THE TASK — Skip the pictures, please, and write out exactly the lines from the opening of the data through the line containing "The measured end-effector".
[Start of Attachment]
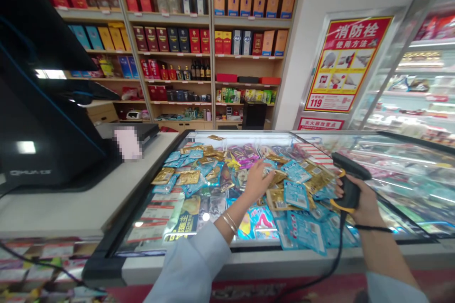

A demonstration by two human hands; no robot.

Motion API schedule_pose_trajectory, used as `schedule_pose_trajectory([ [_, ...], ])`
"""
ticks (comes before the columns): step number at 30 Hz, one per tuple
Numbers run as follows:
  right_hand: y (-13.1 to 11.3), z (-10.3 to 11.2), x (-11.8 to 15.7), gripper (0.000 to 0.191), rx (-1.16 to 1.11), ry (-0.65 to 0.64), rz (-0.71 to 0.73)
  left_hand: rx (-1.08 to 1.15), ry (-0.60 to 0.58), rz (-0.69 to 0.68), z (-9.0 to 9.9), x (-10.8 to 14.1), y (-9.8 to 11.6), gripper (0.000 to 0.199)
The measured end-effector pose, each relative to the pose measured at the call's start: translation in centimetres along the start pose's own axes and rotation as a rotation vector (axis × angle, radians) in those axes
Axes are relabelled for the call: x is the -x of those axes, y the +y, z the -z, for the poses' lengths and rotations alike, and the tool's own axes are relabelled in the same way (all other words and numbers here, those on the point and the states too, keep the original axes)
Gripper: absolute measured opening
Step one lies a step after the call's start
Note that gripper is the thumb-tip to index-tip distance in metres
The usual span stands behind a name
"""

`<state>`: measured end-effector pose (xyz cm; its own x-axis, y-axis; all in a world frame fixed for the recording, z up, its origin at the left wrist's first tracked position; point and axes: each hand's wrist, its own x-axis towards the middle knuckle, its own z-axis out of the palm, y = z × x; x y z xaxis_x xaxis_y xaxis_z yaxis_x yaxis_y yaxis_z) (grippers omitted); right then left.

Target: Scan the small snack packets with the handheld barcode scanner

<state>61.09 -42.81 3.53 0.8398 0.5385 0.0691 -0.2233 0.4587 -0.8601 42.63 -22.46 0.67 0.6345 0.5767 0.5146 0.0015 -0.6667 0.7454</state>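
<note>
My right hand (362, 201) is wrapped round the grip of a black and yellow barcode scanner (350, 170), its cable hanging down past the freezer's front edge. My left hand (259, 180), with bangles at the wrist, reaches over the packets with its fingers stretched out and slightly apart. Its fingertips are by a small blue packet (270, 164); whether they touch it I cannot tell. Under and beside the hands, blue packets (296, 194) and gold packets (279, 199) lie heaped on the glass lid. Another loose group of blue and gold packets (188, 177) spreads to the left.
The glass-topped freezer (249, 260) has a raised dark frame and frozen goods below. At left, a black checkout terminal (46, 104) stands on a white counter (71, 213). Shelves of boxed bottles (170, 38) line the back wall, with a red fire-hydrant sign (350, 64) to their right.
</note>
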Motion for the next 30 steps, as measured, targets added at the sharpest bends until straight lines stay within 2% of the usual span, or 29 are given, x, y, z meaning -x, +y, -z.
schedule_pose_trajectory([
  [3,-2.4,-2.2,1.6,0.021,0.02,-0.05,0.002,0.041,0.107,-0.055,4.6,-1.8,1.8,0.02],
  [6,-4.2,-5.5,3.2,0.018,0.041,-0.173,0.092,0.03,0.238,-0.129,11.1,-3.7,3.6,0.021],
  [8,-4.5,-8.3,4.2,0.022,0.041,-0.264,0.145,0.038,0.327,-0.128,15.7,-4.5,4.5,0.019],
  [10,-3.7,-11.2,4.9,0.024,0.027,-0.362,0.155,0.021,0.404,-0.123,20.1,-4.8,5.0,0.022],
  [12,-2.0,-14.1,5.4,0.025,0.012,-0.456,0.132,-0.05,0.389,-0.126,23.7,-4.2,4.7,0.026],
  [15,2.1,-17.9,6.0,0.026,0.019,-0.519,0.059,-0.237,0.294,-0.084,27.3,-2.2,2.0,0.027],
  [18,6.7,-20.4,6.4,0.027,0.028,-0.573,-0.005,-0.369,0.175,0.047,28.7,0.6,-3.1,0.023],
  [21,10.7,-21.6,6.4,0.025,0.034,-0.624,-0.125,-0.461,0.124,0.169,28.7,3.0,-8.5,0.02],
  [23,12.9,-21.8,6.2,0.026,0.045,-0.63,-0.205,-0.481,0.083,0.211,28.3,4.0,-11.3,0.019],
  [26,15.0,-21.6,5.6,0.029,0.033,-0.616,-0.267,-0.493,-0.02,0.213,27.9,4.3,-13.9,0.022],
  [30,16.1,-21.0,4.9,0.027,0.006,-0.65,-0.301,-0.517,-0.147,0.165,27.9,3.4,-15.8,0.022],
])
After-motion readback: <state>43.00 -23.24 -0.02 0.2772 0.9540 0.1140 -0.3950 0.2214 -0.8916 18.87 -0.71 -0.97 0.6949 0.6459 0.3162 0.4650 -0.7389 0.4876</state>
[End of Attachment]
RESPONSE TO THE TASK —
A demonstration by two human hands; no robot.

Motion API schedule_pose_trajectory, used as `schedule_pose_trajectory([ [_, ...], ])`
"""
ticks (comes before the columns): step number at 30 Hz, one per tuple
Numbers run as follows:
  right_hand: y (-13.1 to 11.3), z (-10.3 to 11.2), x (-11.8 to 15.7), gripper (0.000 to 0.191), rx (-1.16 to 1.11), ry (-0.65 to 0.64), rz (-0.71 to 0.73)
  left_hand: rx (-1.08 to 1.15), ry (-0.60 to 0.58), rz (-0.69 to 0.68), z (-9.0 to 9.9), x (-10.8 to 14.1), y (-9.8 to 11.6), gripper (0.000 to 0.199)
The measured end-effector pose, each relative to the pose measured at the call's start: translation in centimetres along the start pose's own axes and rotation as a rotation vector (axis × angle, radians) in those axes

The response to this exercise is now finished.